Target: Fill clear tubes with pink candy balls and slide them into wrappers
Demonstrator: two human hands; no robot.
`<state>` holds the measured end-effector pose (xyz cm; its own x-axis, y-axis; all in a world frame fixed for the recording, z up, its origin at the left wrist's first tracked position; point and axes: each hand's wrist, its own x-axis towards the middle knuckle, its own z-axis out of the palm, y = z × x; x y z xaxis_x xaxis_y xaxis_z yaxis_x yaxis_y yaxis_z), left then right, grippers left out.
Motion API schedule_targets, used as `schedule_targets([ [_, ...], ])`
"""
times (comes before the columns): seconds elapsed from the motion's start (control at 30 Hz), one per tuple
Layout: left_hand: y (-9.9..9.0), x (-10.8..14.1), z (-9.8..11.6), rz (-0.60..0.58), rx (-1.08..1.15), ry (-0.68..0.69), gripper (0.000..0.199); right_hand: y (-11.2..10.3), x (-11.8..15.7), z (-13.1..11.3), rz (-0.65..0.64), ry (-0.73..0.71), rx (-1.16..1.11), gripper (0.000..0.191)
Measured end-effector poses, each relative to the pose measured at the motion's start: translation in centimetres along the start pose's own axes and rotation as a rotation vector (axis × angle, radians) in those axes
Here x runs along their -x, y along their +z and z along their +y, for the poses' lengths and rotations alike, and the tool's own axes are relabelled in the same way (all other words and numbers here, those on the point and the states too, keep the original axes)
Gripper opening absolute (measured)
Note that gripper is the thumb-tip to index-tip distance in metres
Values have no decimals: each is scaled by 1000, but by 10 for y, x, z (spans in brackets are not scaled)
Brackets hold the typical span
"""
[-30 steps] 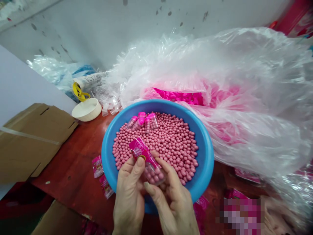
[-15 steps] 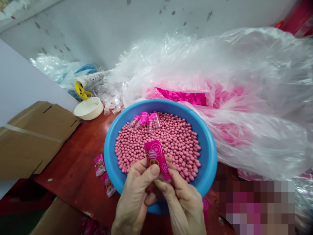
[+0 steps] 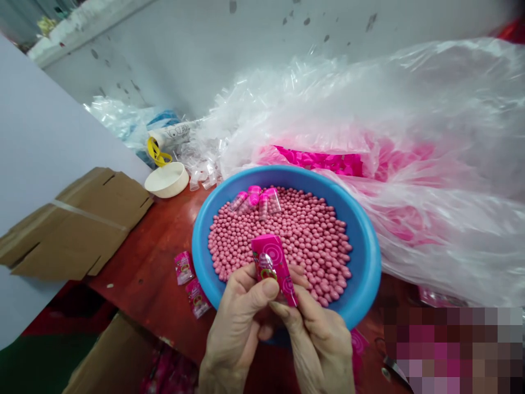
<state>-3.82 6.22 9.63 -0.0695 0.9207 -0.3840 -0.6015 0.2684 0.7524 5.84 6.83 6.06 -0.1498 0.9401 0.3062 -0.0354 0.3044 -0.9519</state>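
Note:
A pink printed packet [image 3: 273,262] is pinched between both hands above the near side of a blue basin [image 3: 371,257]. My left hand [image 3: 241,312] is closed on the packet's left side, thumb on its front. On the lower right corner, my right hand [image 3: 315,323] grips it with thumb and fingers. Pink candy balls [image 3: 283,230] fill much of the basin. Several small clear tubes with pink caps [image 3: 256,200] lie on the balls at the far side.
Two pink packets [image 3: 197,298] lie left of the basin on the red table [image 3: 139,273]. Flattened cardboard [image 3: 82,219], a white round lid [image 3: 167,180] and yellow scissor handles [image 3: 158,153] are at left. Plastic bags with pink caps [image 3: 320,160] and clear tubes [image 3: 205,164] stand behind.
The whole view has shifted, so the basin, hands and surroundings appear farther right. Both hands keep hold of the packet, which is tilted slightly differently.

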Motion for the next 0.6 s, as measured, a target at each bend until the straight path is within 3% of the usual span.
schedule_targets([
  [0.07,-5,11,5,58,-4,87,23,-1,0,-2,-98,10,-32,33],
  [0.13,-19,23,12,189,-19,235,24,-1,0,-3,-147,63,-80,23],
  [0.27,-71,34,22,672,-156,457,26,-1,-1,-2,-158,97,-106,11],
  [0.33,-103,25,19,872,-451,481,25,0,0,0,-161,67,-70,12],
  [0.47,-148,-2,3,1051,-708,494,50,1,0,1,-154,37,-30,12],
  [0.6,-155,-18,-9,1113,-1096,562,60,1,0,-2,-144,-16,-9,12],
])
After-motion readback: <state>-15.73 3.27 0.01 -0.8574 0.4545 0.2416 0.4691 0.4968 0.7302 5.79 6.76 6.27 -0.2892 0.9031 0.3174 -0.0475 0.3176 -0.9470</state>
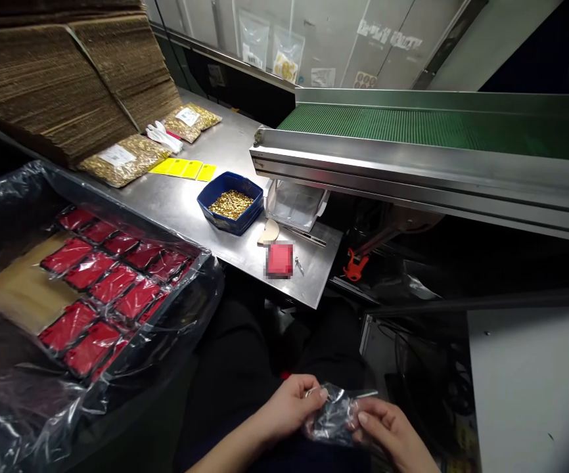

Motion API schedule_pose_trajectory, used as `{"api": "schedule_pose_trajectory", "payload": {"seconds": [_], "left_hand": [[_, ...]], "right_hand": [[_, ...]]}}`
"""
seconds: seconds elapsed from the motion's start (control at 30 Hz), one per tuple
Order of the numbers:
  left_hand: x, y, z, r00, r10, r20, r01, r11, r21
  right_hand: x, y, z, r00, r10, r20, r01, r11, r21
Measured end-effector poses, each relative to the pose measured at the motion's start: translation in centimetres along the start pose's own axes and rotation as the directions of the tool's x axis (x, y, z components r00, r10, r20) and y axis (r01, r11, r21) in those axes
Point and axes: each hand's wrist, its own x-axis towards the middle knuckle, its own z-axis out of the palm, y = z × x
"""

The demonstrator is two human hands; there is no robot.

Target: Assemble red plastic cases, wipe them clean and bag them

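Note:
Low over my lap, a clear plastic bag (334, 414) is stretched between both hands; what it holds, if anything, I cannot make out. My left hand (297, 404) pinches its left side between thumb and fingers. On the opposite side, the fingertips of my right hand (386, 427) are closed on the plastic. Ahead of them, near the metal table's corner, lie a blurred red square (279, 260) and a small metal piece (299, 265). Behind these are tweezers (304, 234), a beige rounded piece (269, 232) and a blue bin (230, 202) of small gold-coloured parts.
To the left, a crate lined with clear plastic (186, 263) holds several red packets (92, 269). Stacked cardboard (68, 79), bags of gold-coloured parts (124, 157), white gloves (163, 136) and yellow cards (183, 168) stand behind. A green conveyor (412, 125) runs off to the right.

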Motion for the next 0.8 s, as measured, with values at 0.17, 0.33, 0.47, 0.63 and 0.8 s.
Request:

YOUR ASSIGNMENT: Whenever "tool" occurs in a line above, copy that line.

WRITTEN RESPONSE:
Here x runs along their -x, y along their +z and z along their +y, for the poses' lengths and rotations alike, and the tool's own axes are relabelled in the same way (all other words and numbers here, those on the point and the states too, keep the original axes)
Measured end-effector poses, each relative to the pose measured at the motion's start: translation in centimetres along the start pose's own axes and rotation as the directions of the tool's x axis (x, y, z components r00, r10, r20) and y axis (r01, r11, r21) in those axes

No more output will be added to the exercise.